This repository an analysis on synthetic model fairness based on the paper:
- "Strong statistical parity through fair synthetic data" - https://arxiv.org/pdf/2311.03000.pdf
Through the course of experimentation and implementation, a crucial revelation emerged: the model exhibited a pronounced inclination towards the protected variable, underscoring the need for mitigation strategies in the realm of AI. The proposition of rebalancing the representation unprivileged groups, even at the cost of marginal compromises in evaluation metrics, stands out as a compelling avenue for addressing this issue.
The prospect of aligning the proportions of these groups holds significant promise, particularly in domains such as recommenders or classifiers. By tempering the undue influence of the protected variable, we not only enhance the fairness of AI outcomes but also pave the way for more equitable and unbiased algorithmic decision-making. These findings resonate with the broader discourse on ethical AI, reinforcing the notion that prioritizing fairness is not just a desirable objective but an imperative for the future development and deployment of artificial intelligence.
- Aligning the true positive rates of all groups is a priority - this metric is encapsulated by the SPD (Strong Demographic Parity) metric.
- Train aditional classifiers that generate a probabilty that we can leverage with a given parameter Fairness Parameter (λ)

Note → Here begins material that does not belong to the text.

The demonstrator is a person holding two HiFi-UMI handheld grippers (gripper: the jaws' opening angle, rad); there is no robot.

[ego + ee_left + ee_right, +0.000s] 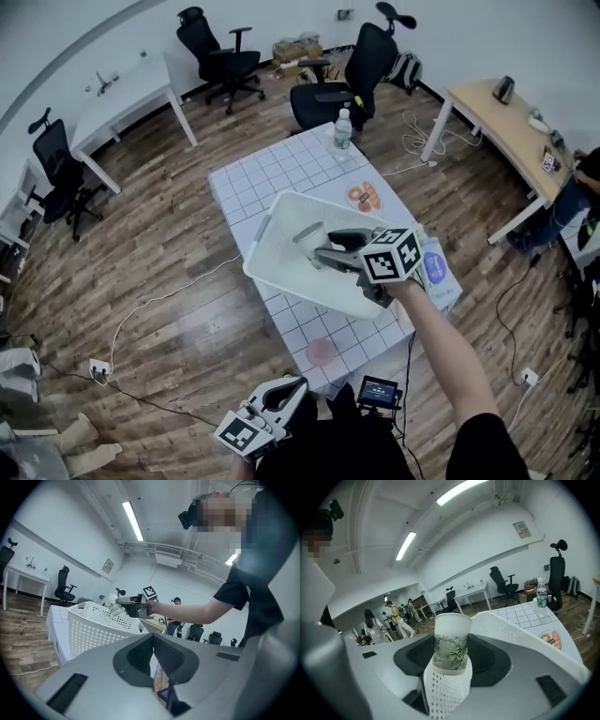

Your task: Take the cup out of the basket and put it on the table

- This parameter allows for adjusting the level of fairness correction, from no correction (λ = 0) to fully matching the sampling probabilities of the unprivileged class to the privileged class (λ = 1).
This is better visualized in the figure 1:
Figure 1: the effect of the value of the fairness parameter (λ) on the probability of positive outcome for the unprivilidged group
- Two crucial requirements for fairness were identified - the synthetic data generator must preserve the distribution of real data, especially in terms of positive rates for different groups, and the downstream model must accurately predict the target variable in line with the synthetic data generator.
The figure 2 below ilustrates the effect of different Fairness Parameter (λ) over various models and how we can optimize the fairness metric (SPD) with only marginal decrease in other evaluation metrics.
Figure 2: Values of lambda on the evaluation metrics over various models
The paper only showed the effect of Social Parity Difference on the models, I wanted to explore how other fairness metrics would be affected, the results are show in figure 3:
Figure 3: the effect of different lambdas various metrics.
As seen above, only Social parity difference and disparate impact difference improved in value, both of which are directly correlated, other metrics that take into account also the previledged group do not fair so well.